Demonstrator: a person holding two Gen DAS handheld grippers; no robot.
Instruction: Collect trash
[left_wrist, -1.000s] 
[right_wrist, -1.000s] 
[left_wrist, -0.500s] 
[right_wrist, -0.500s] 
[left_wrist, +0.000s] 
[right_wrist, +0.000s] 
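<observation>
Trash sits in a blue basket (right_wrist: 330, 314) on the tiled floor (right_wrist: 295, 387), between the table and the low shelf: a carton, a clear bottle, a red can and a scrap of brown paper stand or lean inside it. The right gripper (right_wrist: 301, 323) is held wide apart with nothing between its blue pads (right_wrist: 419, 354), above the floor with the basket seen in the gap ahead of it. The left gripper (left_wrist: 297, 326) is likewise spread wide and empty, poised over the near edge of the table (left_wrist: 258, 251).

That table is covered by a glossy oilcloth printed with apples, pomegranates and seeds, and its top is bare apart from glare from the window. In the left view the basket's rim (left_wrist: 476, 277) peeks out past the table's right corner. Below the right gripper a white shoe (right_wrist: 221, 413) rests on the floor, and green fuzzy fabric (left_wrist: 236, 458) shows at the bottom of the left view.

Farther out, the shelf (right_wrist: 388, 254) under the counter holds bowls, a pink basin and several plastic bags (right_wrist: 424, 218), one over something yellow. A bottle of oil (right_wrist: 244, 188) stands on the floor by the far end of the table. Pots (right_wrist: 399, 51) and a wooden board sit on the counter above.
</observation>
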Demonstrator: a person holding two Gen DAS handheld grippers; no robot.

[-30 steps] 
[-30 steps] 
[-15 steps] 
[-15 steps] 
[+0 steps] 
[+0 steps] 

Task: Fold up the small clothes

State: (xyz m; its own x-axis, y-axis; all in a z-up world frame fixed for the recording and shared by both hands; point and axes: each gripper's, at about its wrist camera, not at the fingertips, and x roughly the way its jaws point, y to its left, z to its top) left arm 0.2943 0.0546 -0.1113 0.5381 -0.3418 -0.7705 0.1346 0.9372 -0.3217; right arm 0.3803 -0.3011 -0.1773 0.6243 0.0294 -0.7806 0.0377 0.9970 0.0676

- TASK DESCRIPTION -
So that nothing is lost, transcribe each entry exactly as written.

- COMPLETED TASK -
Demonstrator: a person holding two Gen DAS handheld grippers; no robot.
Instruction: Collect trash
[left_wrist, -1.000s] 
[right_wrist, -1.000s] 
[left_wrist, -0.500s] 
[right_wrist, -0.500s] 
[left_wrist, +0.000s] 
[right_wrist, +0.000s] 
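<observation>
Trash sits in a blue basket (right_wrist: 330, 314) on the tiled floor (right_wrist: 295, 387), between the table and the low shelf: a carton, a clear bottle, a red can and a scrap of brown paper stand or lean inside it. The right gripper (right_wrist: 301, 323) is held wide apart with nothing between its blue pads (right_wrist: 419, 354), above the floor with the basket seen in the gap ahead of it. The left gripper (left_wrist: 297, 326) is likewise spread wide and empty, poised over the near edge of the table (left_wrist: 258, 251).

That table is covered by a glossy oilcloth printed with apples, pomegranates and seeds, and its top is bare apart from glare from the window. In the left view the basket's rim (left_wrist: 476, 277) peeks out past the table's right corner. Below the right gripper a white shoe (right_wrist: 221, 413) rests on the floor, and green fuzzy fabric (left_wrist: 236, 458) shows at the bottom of the left view.

Farther out, the shelf (right_wrist: 388, 254) under the counter holds bowls, a pink basin and several plastic bags (right_wrist: 424, 218), one over something yellow. A bottle of oil (right_wrist: 244, 188) stands on the floor by the far end of the table. Pots (right_wrist: 399, 51) and a wooden board sit on the counter above.
</observation>
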Demonstrator: a person holding two Gen DAS handheld grippers; no robot.

[-30 steps] 
[-30 steps] 
[-15 steps] 
[-15 steps] 
[+0 steps] 
[+0 steps] 

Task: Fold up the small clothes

State: (xyz m; its own x-axis, y-axis; all in a z-up world frame fixed for the recording and shared by both hands; point and axes: each gripper's, at about its wrist camera, not at the fingertips, and x roughly the way its jaws point, y to its left, z to its top) left arm 0.2943 0.0546 -0.1113 0.5381 -0.3418 -0.7705 0.1346 0.9372 -0.3217; right arm 0.3803 -0.3011 -0.1773 0.6243 0.0294 -0.7806 0.0377 0.9970 0.0676

The output for this exercise is finished.